No one could even tell that goodbyes will come easy. They sometimes take a part of us, leaving us empty and broken. But no one had said that this will be the end. It will never be the end if you won't allow it. Things will not happen unless you want it to. What could happen after goodbye? It is only your self who can decide what will happen. No one can ever tell you what will it be. It all depends on you.

Friday, November 6, 2015

To Someone So Young Bound With Fear

Teenagers, just like you, most of the time, let your lives crept into the dark because of fear. You fear failures and commiting mistakes. You tend to be afraid trying things thinking it will never turn out right letting each chance pass by. And at the end, you will find your self sitting on one side of the room regretting what you hadn't take and thinking of the many what ifs running inside your mind.

You let fear eat the most of you.
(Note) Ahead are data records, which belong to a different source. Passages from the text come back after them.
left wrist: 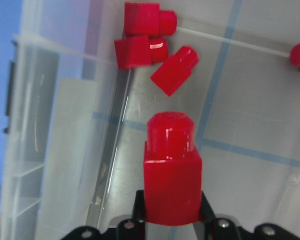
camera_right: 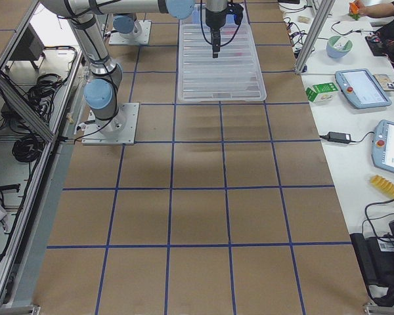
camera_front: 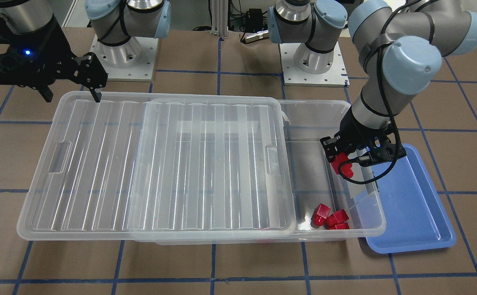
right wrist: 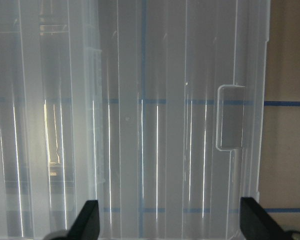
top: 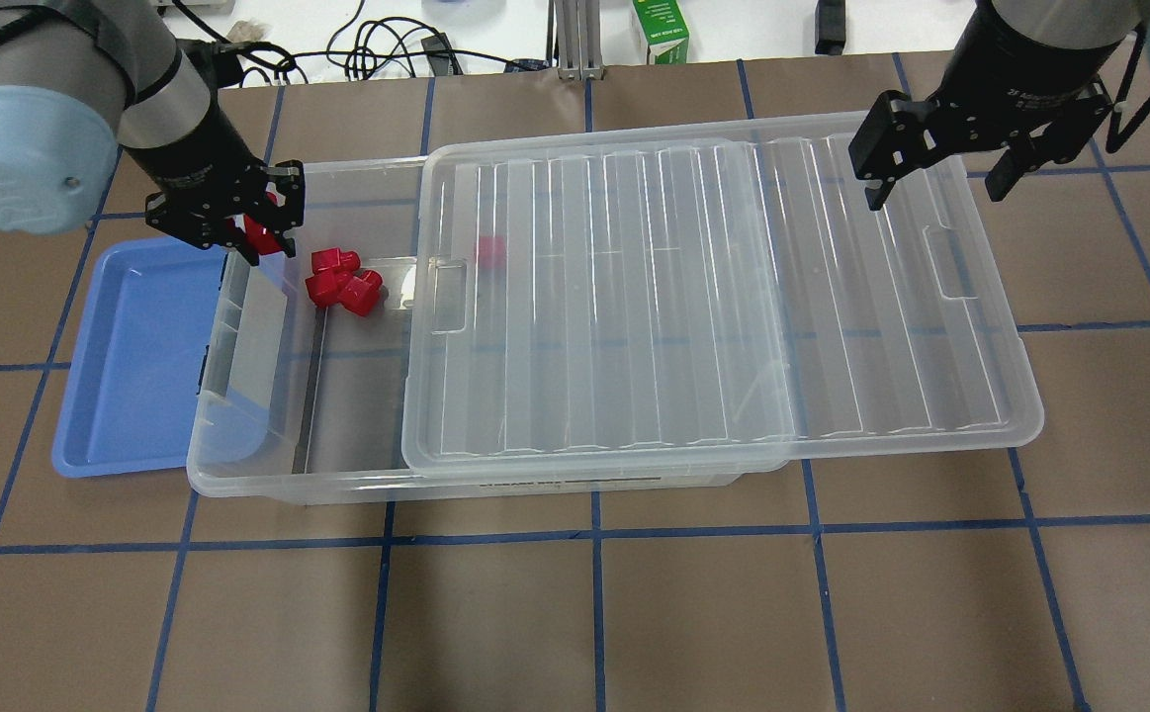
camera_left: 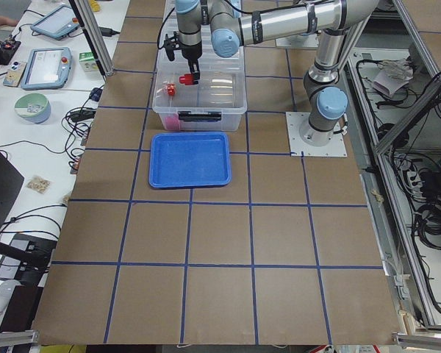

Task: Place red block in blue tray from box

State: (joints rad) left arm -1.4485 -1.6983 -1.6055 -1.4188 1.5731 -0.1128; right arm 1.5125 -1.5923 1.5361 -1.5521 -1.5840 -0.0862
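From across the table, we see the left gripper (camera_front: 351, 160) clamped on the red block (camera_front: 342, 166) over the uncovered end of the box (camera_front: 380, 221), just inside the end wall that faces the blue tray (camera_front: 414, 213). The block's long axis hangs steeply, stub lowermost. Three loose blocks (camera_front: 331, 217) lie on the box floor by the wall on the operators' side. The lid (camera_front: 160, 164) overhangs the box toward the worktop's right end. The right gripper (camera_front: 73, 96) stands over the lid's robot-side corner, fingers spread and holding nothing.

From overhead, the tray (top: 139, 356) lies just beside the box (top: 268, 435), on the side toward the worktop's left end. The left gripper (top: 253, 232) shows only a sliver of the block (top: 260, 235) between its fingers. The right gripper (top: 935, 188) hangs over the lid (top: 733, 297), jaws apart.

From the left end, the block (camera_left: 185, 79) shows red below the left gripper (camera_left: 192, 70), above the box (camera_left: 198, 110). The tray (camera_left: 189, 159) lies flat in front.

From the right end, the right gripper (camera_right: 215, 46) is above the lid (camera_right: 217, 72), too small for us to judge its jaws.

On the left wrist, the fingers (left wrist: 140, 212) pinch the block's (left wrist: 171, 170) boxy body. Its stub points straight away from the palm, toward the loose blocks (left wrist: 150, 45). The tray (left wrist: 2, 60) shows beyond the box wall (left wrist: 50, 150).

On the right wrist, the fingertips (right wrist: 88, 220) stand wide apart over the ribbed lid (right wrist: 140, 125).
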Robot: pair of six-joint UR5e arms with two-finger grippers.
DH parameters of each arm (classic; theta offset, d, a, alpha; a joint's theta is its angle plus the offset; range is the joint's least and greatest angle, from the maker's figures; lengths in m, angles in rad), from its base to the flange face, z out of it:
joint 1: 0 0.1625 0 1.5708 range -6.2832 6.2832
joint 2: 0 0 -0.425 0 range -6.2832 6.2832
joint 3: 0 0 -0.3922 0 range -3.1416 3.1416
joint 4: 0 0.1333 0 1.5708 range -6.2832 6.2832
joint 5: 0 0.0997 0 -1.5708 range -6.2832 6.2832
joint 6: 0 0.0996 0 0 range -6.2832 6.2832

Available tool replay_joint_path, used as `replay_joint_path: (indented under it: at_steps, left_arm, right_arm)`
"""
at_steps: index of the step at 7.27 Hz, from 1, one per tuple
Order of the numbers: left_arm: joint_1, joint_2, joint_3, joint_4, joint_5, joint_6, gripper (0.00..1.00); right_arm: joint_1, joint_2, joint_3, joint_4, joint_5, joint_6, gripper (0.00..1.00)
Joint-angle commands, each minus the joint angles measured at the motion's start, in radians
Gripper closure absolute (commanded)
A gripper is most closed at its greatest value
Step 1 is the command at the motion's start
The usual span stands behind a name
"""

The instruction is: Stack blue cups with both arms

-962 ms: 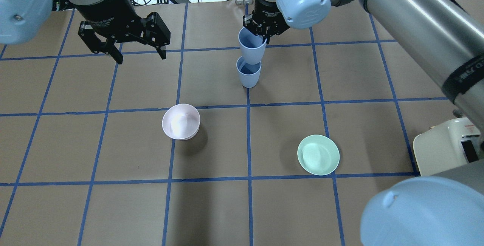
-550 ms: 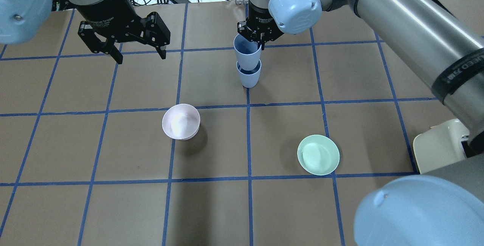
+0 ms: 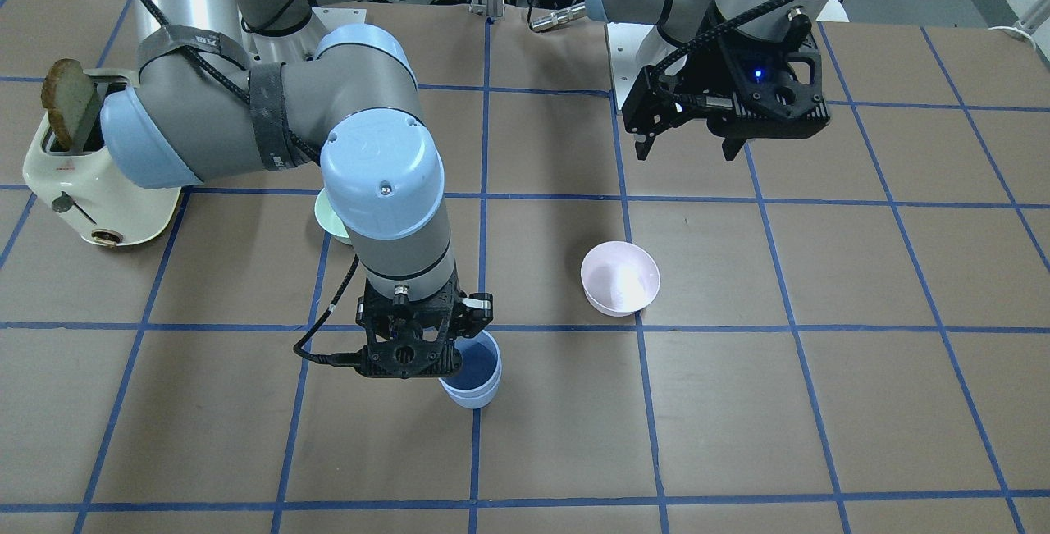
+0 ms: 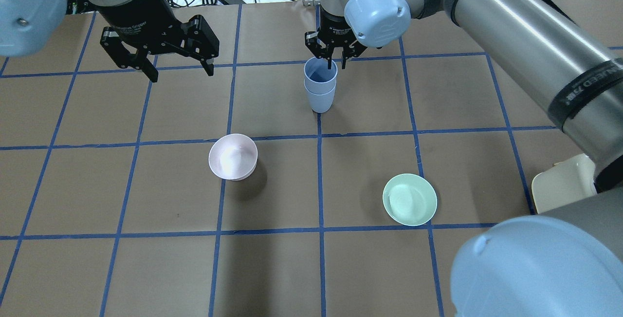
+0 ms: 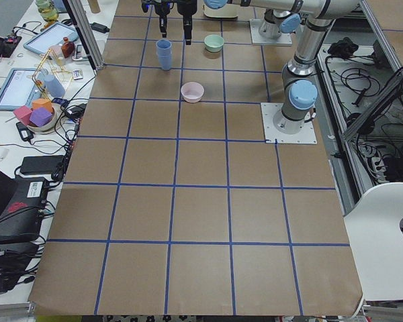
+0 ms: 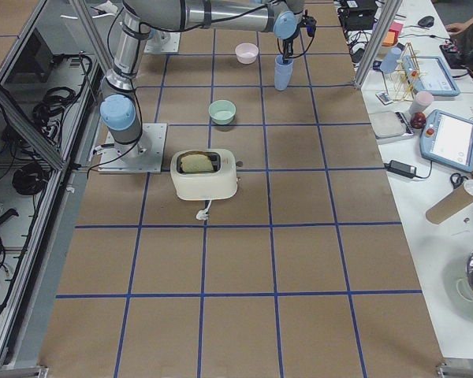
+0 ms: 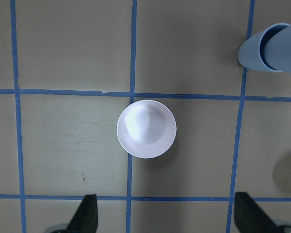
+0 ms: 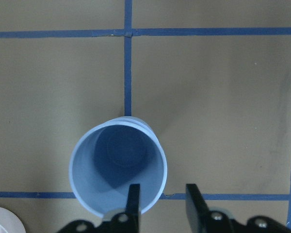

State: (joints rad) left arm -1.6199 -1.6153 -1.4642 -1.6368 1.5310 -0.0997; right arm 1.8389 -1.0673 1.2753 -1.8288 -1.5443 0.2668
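The upper cup (image 4: 320,74), held above the lower cup (image 4: 320,100) a second ago, now sits nested in it. Both stand upright, mouths up, beyond the pink bowl (image 4: 232,156) and to its right. The right gripper (image 4: 335,61) has its fingers slightly parted astride the rim. The left gripper (image 4: 181,74) hangs spread wide, beyond that bowl to its left. A green bowl (image 4: 409,199) lies well right of the pink one.

Upper cup (image 4: 320,74) sits nested in lower cup (image 4: 320,102), which stands on the bench (image 4: 97,185) directly beneath the right end effector (image 4: 336,64); one finger is over the upper cup's mouth, the other outside its rim. First bowl (image 4: 232,156) lies to that end effector's left, closer to the robot, lower than and right of the left end effector (image 4: 181,76). Second bowl (image 4: 410,199) lies to the right end effector's right, closer still to the robot, with a toaster (image 4: 559,190) beyond.
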Motion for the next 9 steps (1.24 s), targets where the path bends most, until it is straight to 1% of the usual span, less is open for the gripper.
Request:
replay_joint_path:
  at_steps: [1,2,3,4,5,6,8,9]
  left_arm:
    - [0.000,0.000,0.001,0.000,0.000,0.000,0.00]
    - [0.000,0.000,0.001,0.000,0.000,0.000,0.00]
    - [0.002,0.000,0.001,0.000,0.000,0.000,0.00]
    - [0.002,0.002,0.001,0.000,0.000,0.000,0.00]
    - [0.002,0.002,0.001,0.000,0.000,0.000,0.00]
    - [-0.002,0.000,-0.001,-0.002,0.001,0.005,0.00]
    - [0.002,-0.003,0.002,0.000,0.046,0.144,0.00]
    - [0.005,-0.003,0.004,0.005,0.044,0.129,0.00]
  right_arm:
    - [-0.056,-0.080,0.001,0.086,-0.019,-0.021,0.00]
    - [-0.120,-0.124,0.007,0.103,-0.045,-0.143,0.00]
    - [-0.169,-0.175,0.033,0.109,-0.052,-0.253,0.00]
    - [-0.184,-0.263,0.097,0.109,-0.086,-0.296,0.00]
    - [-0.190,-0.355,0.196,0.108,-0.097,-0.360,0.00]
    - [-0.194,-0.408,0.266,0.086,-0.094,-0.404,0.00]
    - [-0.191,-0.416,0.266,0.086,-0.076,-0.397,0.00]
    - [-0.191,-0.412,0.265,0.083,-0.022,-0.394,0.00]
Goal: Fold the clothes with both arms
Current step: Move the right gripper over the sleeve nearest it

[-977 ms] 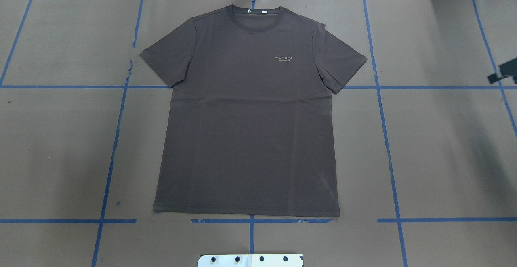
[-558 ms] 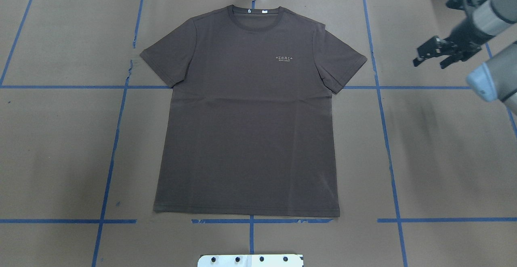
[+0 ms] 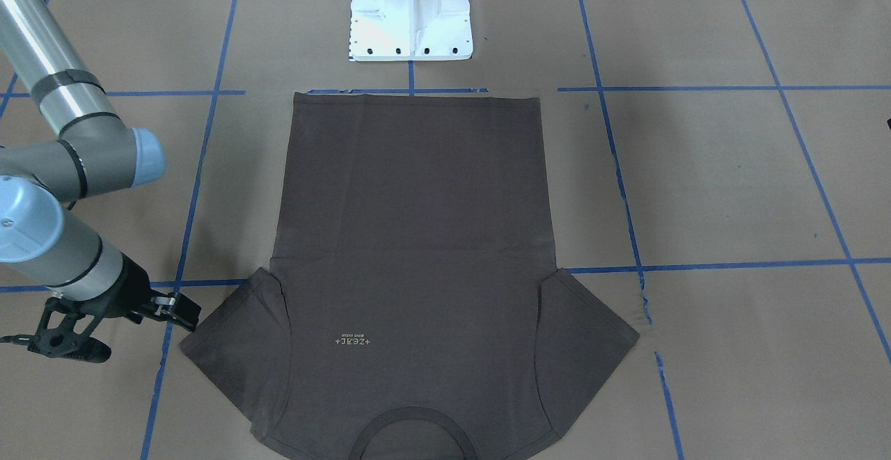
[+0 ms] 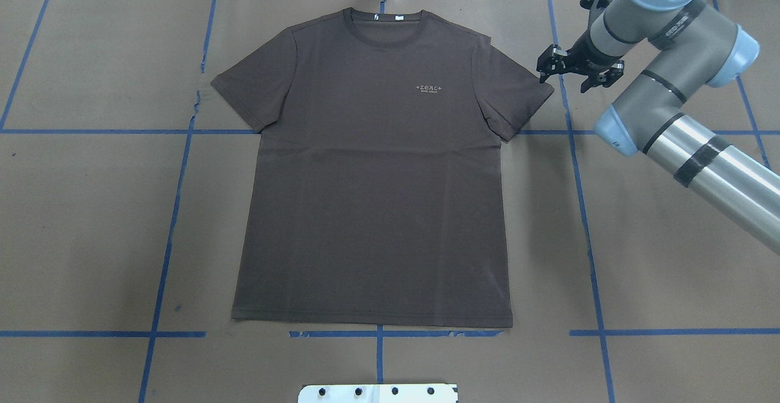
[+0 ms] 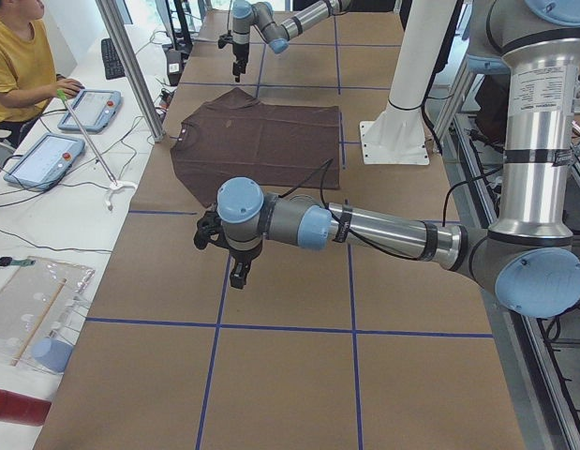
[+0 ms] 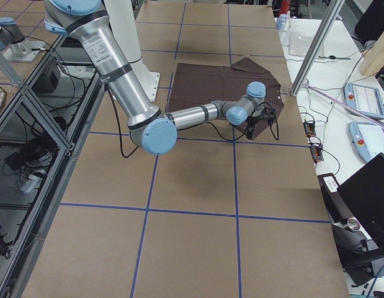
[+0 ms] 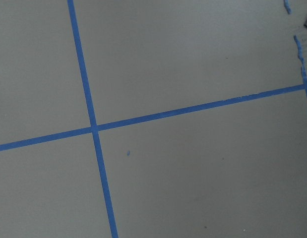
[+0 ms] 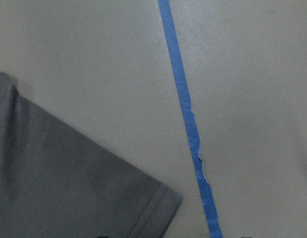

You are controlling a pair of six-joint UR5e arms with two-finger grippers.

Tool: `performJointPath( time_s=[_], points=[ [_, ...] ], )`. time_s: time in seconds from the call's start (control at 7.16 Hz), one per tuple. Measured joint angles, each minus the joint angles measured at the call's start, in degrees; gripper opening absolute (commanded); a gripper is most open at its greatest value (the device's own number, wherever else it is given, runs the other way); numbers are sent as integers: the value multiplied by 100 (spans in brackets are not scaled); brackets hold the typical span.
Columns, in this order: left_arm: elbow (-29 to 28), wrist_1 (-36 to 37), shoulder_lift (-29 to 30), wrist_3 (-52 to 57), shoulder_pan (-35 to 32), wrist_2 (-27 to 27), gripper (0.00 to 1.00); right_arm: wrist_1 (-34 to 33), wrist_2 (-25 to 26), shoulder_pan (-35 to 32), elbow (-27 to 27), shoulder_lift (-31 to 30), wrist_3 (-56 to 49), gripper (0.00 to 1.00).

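The dark brown-grey T-shirt (image 4: 372, 177) lies flat and face up on the brown paper, its collar (image 4: 382, 22) at the far edge and its hem nearest the robot. My right gripper (image 4: 563, 78) hangs open, pointing down, just beyond the tip of the shirt's right sleeve (image 4: 518, 98). From the front, the right gripper (image 3: 177, 312) is at that sleeve's corner (image 3: 209, 342). The right wrist view shows the sleeve corner (image 8: 69, 188) and bare paper, with nothing held. My left gripper (image 5: 238, 272) shows only in the exterior left view, over bare paper short of the shirt (image 5: 261, 141). I cannot tell its state.
Blue tape lines (image 4: 579, 196) mark a grid on the paper. The white pedestal base (image 3: 411, 21) stands by the shirt's hem. A side bench with tablets (image 5: 41, 155), a slanted metal post (image 5: 130, 66) and a seated person (image 5: 18, 56) lie beyond the collar end.
The right arm has swung in from the right edge and now reaches the shirt's right sleeve tip. The shirt has not moved.
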State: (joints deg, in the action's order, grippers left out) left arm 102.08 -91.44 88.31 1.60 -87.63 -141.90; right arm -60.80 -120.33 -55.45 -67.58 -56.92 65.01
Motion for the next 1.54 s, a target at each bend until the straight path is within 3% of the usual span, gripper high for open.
performJointPath(
  time_s=[0.56, 0.7, 0.84, 1.4, 1.54],
  points=[
    [31, -5, -15, -5, 0, -5, 100, 320, 441, 145, 362, 98, 431, 65],
    [21, -5, -15, -3, 0, -5, 100, 322, 482, 187, 381, 98, 429, 57],
    [17, -5, -15, -2, 0, -5, 100, 323, 505, 211, 403, 98, 426, 42],
    [36, -5, -15, -9, 0, -5, 100, 324, 520, 230, 441, 83, 427, 36],
    [43, -5, -16, -10, 0, -5, 100, 324, 519, 230, 445, 81, 426, 21]
  ],
)
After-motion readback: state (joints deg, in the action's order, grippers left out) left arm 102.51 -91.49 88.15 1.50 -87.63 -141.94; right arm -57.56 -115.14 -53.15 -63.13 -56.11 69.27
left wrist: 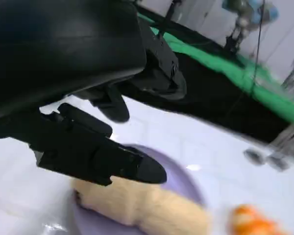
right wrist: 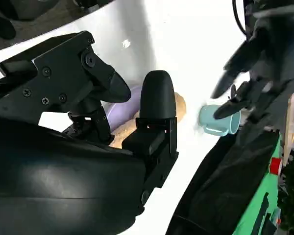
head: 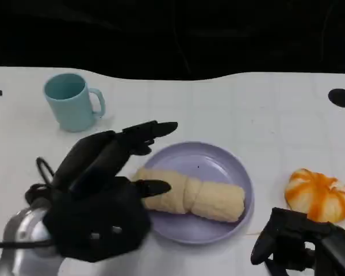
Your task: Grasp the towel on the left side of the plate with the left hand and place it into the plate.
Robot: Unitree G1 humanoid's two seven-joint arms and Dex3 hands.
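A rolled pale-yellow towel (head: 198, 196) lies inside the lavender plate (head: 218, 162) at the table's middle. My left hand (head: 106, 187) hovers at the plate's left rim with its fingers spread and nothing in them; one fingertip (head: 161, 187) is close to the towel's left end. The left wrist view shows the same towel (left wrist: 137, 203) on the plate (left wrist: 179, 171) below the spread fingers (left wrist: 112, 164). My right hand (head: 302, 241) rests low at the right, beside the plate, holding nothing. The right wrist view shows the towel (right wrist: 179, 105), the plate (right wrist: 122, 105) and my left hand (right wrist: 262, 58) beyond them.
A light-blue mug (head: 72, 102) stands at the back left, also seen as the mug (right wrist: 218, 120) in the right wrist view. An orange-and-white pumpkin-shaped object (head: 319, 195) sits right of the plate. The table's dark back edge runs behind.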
Fear made you doubt what you have, the skills, the knowledge and wisdom you've gained. It's darkness covers the glow inside your heart. The glow that is coming from the passion searing inside. You doubt youself from things you are so much capable of doing. Fear lets you notice every single imperfect detail, every single mistake. It is the very same thing that makes you compare your self to people around you, telling you could never be like them. Fear - a single word, so short but meaning so big it can break the whole of you. And as long as this fear lives inside you and keeps on blinding your heart, you will never appreciate the beauty within you, the strengths you have and the passion burning in you.

But I tell you, you are more powerful than this. You can defeat this monster in you. Thing is, you should stop doubting your self and the things you can do. Open your heart and see the strengths rooted in you. You are strong just like any other person around you or even more. Yes, you can never be like the person beside you or in front of you but you can always be more than them. Never limit your self by what you see and hear. You can do many great things. Do not let them define you for your fears in life. Let them describe you for your strengths and the big things you can make. You may seem too small, but you being so young and vibrant, can always do big things that will not only change what you see of your self but also change how others see you. Just let go all your doubts and fears and start trusting your self and you will make a difference!